The paper entitled "Swin UNETR++: Advancing Transformer-Based Dense Dose Prediction Towards Fully Automated Radiation Oncology Treatments" addresses a critical challenge in the field of Radiation Oncology—automating the generation of radiation treatment plans for cancer therapy. This task involves integrating patient imaging with organ and tumor segmentation to develop a 3D radiation dose distribution that aligns with clinical treatment goals, which is akin to voxel-level dense prediction.

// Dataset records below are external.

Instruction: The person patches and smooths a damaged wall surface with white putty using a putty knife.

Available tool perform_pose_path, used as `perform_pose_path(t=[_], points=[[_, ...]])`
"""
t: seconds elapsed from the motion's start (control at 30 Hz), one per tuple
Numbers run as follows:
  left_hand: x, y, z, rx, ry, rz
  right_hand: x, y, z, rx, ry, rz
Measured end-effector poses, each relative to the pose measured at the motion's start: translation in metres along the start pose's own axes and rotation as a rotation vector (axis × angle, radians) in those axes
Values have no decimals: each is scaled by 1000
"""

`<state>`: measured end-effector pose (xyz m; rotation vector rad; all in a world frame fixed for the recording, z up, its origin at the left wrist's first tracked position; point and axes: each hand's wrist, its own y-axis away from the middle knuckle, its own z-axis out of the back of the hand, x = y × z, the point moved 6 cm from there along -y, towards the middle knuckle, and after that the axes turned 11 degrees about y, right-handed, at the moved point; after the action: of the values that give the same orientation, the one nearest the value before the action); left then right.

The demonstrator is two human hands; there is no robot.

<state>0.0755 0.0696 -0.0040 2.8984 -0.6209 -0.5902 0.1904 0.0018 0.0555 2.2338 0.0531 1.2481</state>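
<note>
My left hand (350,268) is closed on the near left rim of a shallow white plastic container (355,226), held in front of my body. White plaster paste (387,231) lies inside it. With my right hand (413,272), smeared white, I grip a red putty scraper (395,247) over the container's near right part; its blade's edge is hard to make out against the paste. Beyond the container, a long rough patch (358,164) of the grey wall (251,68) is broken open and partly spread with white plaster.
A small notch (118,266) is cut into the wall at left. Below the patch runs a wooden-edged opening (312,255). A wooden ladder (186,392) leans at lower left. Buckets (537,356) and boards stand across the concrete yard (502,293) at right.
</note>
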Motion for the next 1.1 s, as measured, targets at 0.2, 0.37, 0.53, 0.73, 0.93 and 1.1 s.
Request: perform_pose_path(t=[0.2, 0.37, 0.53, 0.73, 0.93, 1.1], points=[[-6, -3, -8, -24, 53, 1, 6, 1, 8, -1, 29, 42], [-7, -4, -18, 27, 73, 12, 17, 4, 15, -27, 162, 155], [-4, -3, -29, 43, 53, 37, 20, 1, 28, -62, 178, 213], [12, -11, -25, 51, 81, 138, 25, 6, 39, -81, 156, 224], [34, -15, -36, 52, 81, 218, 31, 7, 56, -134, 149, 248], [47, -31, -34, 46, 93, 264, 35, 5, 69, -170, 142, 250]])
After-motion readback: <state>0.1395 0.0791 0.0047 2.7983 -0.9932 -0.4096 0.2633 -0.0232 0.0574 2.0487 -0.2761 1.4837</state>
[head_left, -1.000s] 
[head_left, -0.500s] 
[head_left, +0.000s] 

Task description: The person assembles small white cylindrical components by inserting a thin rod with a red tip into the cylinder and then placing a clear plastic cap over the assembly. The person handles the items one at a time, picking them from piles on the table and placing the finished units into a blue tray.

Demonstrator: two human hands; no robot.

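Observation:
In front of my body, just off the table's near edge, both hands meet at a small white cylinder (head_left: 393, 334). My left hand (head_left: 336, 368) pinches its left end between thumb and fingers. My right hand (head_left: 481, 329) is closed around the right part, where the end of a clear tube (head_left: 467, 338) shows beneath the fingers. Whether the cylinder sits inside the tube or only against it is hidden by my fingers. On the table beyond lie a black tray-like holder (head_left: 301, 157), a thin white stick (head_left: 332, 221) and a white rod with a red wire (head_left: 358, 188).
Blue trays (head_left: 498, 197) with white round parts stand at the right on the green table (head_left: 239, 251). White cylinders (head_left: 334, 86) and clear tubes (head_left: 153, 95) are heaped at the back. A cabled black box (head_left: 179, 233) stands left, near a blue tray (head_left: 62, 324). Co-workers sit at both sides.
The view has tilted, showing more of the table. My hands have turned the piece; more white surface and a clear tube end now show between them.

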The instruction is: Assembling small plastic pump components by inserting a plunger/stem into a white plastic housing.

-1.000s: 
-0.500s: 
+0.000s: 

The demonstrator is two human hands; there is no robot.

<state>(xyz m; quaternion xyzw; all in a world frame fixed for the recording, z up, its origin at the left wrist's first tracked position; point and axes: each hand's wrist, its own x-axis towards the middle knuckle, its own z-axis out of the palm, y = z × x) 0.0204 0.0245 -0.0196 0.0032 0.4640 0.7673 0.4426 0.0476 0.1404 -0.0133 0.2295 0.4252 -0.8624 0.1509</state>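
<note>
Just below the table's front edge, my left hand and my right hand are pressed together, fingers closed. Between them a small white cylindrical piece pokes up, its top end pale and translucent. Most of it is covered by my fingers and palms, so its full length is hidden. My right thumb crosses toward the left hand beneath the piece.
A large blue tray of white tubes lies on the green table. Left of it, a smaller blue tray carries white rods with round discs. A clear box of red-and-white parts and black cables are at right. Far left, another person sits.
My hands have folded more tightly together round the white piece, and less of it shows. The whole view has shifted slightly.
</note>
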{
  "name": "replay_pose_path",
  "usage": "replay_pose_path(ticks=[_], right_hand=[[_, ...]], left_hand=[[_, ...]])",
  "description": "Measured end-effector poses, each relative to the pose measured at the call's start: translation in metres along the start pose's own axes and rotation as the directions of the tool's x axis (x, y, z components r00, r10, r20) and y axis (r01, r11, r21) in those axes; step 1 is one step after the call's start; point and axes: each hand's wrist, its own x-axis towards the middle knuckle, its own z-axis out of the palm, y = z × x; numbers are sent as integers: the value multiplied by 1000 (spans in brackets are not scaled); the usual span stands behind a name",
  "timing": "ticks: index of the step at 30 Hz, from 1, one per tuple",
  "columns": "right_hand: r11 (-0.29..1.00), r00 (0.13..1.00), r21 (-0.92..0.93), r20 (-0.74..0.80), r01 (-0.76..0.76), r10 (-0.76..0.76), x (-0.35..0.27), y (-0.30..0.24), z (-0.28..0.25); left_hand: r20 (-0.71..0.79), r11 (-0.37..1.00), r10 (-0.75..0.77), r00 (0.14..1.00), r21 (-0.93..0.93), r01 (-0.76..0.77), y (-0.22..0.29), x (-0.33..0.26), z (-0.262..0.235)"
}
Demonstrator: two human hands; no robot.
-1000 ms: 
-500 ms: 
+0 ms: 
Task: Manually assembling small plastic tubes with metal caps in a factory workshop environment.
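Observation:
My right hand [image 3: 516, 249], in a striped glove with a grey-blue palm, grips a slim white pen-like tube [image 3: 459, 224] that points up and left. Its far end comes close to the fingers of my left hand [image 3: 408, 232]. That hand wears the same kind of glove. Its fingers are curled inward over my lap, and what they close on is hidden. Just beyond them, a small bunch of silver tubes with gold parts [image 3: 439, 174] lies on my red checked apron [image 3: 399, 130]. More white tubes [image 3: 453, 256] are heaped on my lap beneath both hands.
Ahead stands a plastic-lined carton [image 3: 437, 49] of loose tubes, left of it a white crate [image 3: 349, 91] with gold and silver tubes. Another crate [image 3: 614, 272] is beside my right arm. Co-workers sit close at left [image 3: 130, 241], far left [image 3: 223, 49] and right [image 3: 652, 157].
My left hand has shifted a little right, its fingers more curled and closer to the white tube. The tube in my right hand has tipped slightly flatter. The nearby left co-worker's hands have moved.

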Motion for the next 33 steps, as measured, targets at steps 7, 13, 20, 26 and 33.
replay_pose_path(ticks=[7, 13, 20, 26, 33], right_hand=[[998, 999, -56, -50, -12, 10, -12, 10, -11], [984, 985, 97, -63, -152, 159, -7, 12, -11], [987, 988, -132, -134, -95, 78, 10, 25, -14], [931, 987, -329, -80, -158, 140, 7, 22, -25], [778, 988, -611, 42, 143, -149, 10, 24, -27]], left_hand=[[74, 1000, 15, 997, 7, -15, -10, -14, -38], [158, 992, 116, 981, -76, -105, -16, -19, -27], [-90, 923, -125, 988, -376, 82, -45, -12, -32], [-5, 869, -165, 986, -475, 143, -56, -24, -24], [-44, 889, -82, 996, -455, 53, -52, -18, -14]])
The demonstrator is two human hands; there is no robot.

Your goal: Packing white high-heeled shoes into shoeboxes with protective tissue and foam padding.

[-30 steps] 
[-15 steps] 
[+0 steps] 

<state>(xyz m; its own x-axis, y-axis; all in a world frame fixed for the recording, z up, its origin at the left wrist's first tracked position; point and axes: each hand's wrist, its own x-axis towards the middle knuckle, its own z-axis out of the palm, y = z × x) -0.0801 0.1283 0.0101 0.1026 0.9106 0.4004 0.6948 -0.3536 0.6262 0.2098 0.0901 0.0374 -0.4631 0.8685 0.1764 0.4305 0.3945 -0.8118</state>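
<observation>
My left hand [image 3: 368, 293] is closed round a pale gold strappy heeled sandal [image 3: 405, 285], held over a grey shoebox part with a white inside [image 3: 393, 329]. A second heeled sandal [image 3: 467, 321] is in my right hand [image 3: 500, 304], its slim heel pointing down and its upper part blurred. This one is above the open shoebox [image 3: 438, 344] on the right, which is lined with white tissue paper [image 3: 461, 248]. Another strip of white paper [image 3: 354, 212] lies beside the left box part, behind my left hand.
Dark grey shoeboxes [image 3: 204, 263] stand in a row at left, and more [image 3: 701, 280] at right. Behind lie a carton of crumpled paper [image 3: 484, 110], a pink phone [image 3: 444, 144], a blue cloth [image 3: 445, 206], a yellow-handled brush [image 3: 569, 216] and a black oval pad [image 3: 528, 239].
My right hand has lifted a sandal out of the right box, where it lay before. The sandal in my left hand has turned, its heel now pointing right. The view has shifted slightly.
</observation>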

The authors introduce Swin UNETR++, an advanced model based on the transformer architecture that incorporates a lightweight 3D Dual Cross-Attention (DCA) module. This module is designed to capture both intra- and inter-volume relationships specific to each patient's anatomy, a capability that traditional fully convolutional neural networks generally lack.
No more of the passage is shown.